Perché succede che si realizzi un’opera diversa da quella che è stata progettata

Quando più architetti si riuniscono per parlare dei problemi della professione in Italia, delle difficoltà che incontra, del rapporto con il potere politico o con la committenza, nove volte su dieci, specie i più giovani, si trovano d’accordo nell’individuare nel sistema concorso la soluzione ideale , meglio ancora una specie di panacea, a tutte queste difficoltà; il concorso come strumento di democrazia, di qualità urbana e tante belle altre cose.
Affermazioni certamente vere e condivisibili ma che necessitano, forse, di una valutazione più disincantata perché, almeno per come il sistema è strutturato, molte sono le ombre che lo avvolgono.
Tra le prime il fatto che i progetti vincitori di concorso spessissimo non riescono a concretizzarsi in opere costruite. Il che significa che gli sforzi di tanti progettisti, che hanno impegnato tempo e risorse personali affinché una collettività potesse scegliere tra molte la soluzione giudicata migliore, sono stati assolutamente inutili.
Al di là poi della tanto decantata trasparenza, non considerando le possibili pastette e favori tra commissari e partecipanti, non è raro il fatto che l’opera che si realizza sia sensibilmente diversa da quanto previsto nel progetto scelto. Senza andare a casi italiani, è nota la vicenda del concorso per la ricostruzione del Parlamento tedesco il cui vincitore, Sir Norman Foster, aveva progettato un edificio diverso da quello, peraltro mirabile, poi costruito, utilizzando parzialmente un’idea di un altro grande architetto, Santiago Calatrava, nel cui progetto elemento fondamentale era la cupola poi interpretata e costruita da Foster.

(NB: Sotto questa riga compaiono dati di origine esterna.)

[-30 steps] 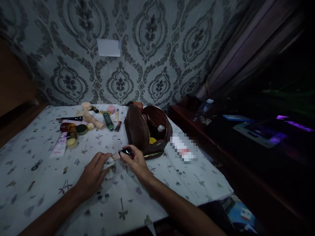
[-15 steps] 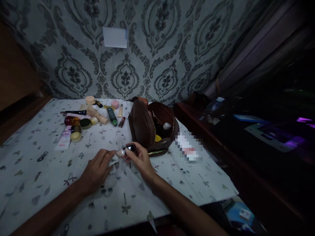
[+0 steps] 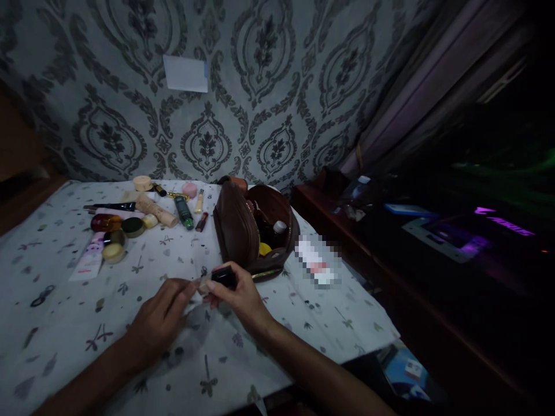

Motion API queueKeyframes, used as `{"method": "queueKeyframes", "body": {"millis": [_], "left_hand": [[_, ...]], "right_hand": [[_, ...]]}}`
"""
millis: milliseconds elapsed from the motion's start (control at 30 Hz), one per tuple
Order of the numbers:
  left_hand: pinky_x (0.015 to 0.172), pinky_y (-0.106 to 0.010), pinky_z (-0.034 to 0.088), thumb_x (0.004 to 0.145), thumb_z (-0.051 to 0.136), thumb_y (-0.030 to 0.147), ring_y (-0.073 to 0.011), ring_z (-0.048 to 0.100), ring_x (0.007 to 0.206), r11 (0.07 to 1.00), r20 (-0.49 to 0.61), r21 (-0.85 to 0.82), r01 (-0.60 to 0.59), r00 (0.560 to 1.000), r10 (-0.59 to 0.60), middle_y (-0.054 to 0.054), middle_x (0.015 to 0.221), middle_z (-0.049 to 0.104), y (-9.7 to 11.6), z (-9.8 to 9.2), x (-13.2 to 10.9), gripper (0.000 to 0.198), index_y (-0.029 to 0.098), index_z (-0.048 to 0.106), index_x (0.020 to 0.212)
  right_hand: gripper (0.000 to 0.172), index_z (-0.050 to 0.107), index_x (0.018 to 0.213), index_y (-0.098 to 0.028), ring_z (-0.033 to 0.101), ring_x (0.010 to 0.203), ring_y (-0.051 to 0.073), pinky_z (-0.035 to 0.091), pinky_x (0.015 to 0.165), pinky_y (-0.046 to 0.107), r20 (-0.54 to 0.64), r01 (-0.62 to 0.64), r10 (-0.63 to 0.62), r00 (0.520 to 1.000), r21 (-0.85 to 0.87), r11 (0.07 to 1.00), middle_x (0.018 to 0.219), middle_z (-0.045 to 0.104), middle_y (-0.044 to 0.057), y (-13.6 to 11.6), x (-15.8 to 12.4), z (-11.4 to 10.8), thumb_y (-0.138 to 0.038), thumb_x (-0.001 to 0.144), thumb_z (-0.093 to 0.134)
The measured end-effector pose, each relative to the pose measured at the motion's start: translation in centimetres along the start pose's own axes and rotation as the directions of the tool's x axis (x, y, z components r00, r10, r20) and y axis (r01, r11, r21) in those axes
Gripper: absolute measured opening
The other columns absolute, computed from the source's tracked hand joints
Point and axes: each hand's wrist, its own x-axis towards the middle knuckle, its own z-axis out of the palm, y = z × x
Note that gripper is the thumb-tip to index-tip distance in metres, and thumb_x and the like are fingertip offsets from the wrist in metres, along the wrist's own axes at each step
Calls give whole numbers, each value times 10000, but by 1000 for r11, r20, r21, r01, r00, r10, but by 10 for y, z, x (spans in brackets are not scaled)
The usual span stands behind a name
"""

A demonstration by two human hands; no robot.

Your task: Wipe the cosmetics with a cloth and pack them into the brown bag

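My right hand (image 3: 236, 292) is closed round a small cosmetic bottle with a black cap (image 3: 224, 277), held tilted over the table. My left hand (image 3: 167, 309) pinches a crumpled white wipe (image 3: 193, 300) against the bottle's pale end, which the fingers mostly cover. Just beyond my right hand stands an open brown makeup bag (image 3: 236, 231). Inside the bag show a white-capped item (image 3: 279, 227) and something yellow (image 3: 265, 249); the rest of its inside is dark.
Cosmetics crowd the back left: a pink-and-white tube (image 3: 89, 260), an amber bottle (image 3: 105, 222), a beige tube (image 3: 156, 210) and a green tube (image 3: 183, 212). A patterned white cloth (image 3: 143, 381) covers the table. Right of the bag lies a blurred-out white item (image 3: 318, 263).
The view has shifted, moving the scene slightly left. My right fingers have slid over the bottle, hiding more of its pale body. Both hands keep their hold.
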Motion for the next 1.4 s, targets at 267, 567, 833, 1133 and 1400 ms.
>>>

Ancora, in tema di democrazia urbana, generalmente le giurie dei concorsi e gli esiti degli stessi, non tengono in alcun conto del gradimento o meno dell’opera da parte della popolazione su cui inciderà. Cosa che a volte ha determinato un rifiuto della stessa e conseguenti proteste.
Altro tema è quello poi relativo all’equità socio-economica di questo sistema, attraverso il quale una parte di lavoratori e contribuenti, i progettisti, si fà più o meno spontaneamente carico, anche economico, di un problema che invece riveste un interesse collettivo: la qualità dell’opera di architettura e del tessuto costruito delle nostre città, principio oramai universalmente riconosciuto.
Questo dato, di per sé evidentemente squilibrato, è particolarmente più grave se visto nell’ambito del sistema fiscale del nostro Paese, dove la capacità contributiva ai fini fiscali viene parametrata anche al monte spese sostenute per l’esercizio di un’attività. Peraltro, francamente, pare assolutamente ingiusta una società in cui esista una categoria di lavoratori ( non mi pare ve ne siano altre oltre a quella dei progettisti) i quali devono farsi carico in proprio di fornire risorse materiali ed intellettuali necessarie al perseguimento di un fine che è di utilità pubblica, senza contare che siffatto sistema limita a pochi la possibilità di accedervi e quindi, di fatto, fallisce nel suo obbiettivo principale, che è quello della scelta attraverso il più ampio confronto tra molte idee.
Diverso sarebbe l’approccio, e conseguentemente i risultati, se con maggior equilibrio e giustizia,
gli oneri di partecipazione ai concorsi di architettura fossero ripartiti sull’intera collettività, in relazione alla valenza sociale connessa all’Architettura che giustifica, anzi richiede, il regime del concorso.